### Brief
Match the string "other" against each line below, and copy every line that matches.
━━━ Input records
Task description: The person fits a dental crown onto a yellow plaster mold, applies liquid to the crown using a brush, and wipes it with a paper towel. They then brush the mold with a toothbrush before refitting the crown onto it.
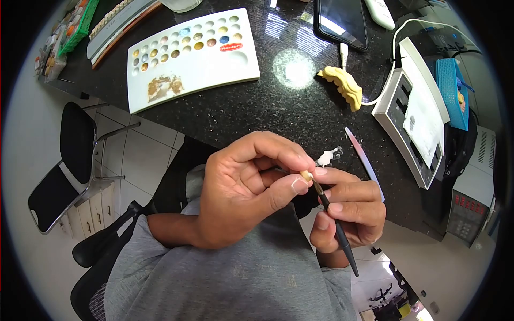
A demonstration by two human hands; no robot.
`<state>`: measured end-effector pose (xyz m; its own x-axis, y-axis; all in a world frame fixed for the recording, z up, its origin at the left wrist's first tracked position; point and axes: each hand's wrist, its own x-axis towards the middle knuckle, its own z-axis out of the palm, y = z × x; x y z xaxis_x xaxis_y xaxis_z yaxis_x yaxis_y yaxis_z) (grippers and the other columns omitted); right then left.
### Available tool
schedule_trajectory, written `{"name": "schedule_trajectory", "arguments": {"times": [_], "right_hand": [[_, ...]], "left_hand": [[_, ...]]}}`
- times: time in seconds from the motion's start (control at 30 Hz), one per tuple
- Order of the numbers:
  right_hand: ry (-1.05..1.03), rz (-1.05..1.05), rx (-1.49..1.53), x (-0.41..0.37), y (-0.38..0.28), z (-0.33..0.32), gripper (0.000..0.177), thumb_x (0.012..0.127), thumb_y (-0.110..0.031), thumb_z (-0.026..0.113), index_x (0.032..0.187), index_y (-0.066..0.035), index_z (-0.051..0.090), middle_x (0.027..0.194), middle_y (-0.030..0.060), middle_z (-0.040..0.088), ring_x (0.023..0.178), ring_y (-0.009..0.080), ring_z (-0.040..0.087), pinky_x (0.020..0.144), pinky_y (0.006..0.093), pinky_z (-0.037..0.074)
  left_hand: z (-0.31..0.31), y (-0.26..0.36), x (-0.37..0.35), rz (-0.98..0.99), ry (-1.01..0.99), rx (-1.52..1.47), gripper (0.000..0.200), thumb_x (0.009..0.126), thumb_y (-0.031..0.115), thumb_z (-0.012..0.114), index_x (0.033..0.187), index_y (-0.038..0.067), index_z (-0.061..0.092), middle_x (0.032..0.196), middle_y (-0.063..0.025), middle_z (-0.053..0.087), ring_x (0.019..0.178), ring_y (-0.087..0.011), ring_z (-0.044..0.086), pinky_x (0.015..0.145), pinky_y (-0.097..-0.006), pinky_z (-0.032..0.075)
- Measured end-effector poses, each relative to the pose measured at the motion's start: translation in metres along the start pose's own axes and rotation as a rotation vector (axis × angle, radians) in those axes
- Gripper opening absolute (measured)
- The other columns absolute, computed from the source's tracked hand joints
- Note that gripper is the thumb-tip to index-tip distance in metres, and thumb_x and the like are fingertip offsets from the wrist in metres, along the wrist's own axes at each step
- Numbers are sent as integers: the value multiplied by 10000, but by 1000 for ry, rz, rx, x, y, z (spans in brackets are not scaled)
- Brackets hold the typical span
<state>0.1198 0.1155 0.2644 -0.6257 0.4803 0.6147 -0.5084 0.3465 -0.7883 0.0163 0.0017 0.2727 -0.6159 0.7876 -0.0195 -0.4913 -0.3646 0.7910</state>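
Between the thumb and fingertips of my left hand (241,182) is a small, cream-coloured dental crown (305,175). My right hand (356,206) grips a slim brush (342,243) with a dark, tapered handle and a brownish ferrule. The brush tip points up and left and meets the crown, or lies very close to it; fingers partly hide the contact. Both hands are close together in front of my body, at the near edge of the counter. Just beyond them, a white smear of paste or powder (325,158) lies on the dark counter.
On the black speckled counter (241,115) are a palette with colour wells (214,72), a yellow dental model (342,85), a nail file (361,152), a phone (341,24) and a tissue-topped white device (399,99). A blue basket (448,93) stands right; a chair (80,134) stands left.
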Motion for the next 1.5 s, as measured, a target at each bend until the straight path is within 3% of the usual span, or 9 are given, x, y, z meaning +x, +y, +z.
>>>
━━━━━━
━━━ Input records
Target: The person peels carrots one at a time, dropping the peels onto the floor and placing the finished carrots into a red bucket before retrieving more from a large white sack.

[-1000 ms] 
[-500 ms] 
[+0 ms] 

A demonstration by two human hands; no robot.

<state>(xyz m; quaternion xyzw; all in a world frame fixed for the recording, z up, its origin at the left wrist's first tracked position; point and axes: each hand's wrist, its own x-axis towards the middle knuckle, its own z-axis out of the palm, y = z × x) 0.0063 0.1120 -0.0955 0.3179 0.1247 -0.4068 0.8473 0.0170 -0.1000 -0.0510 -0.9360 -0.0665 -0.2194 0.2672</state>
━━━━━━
### Written reply
`<state>`: measured end-effector pose (xyz m; its own x-axis, y-axis; all in a world frame fixed for the recording, z up, its origin at the left wrist's first tracked position; point and axes: each hand's wrist, its own x-axis towards the middle knuckle, its own z-axis out of the palm, y = z × x; x y z xaxis_x xaxis_y xaxis_z yaxis_x yaxis_y yaxis_z) (grippers and the other columns omitted); right then left.
- The other columns absolute, computed from the source's tracked hand joints

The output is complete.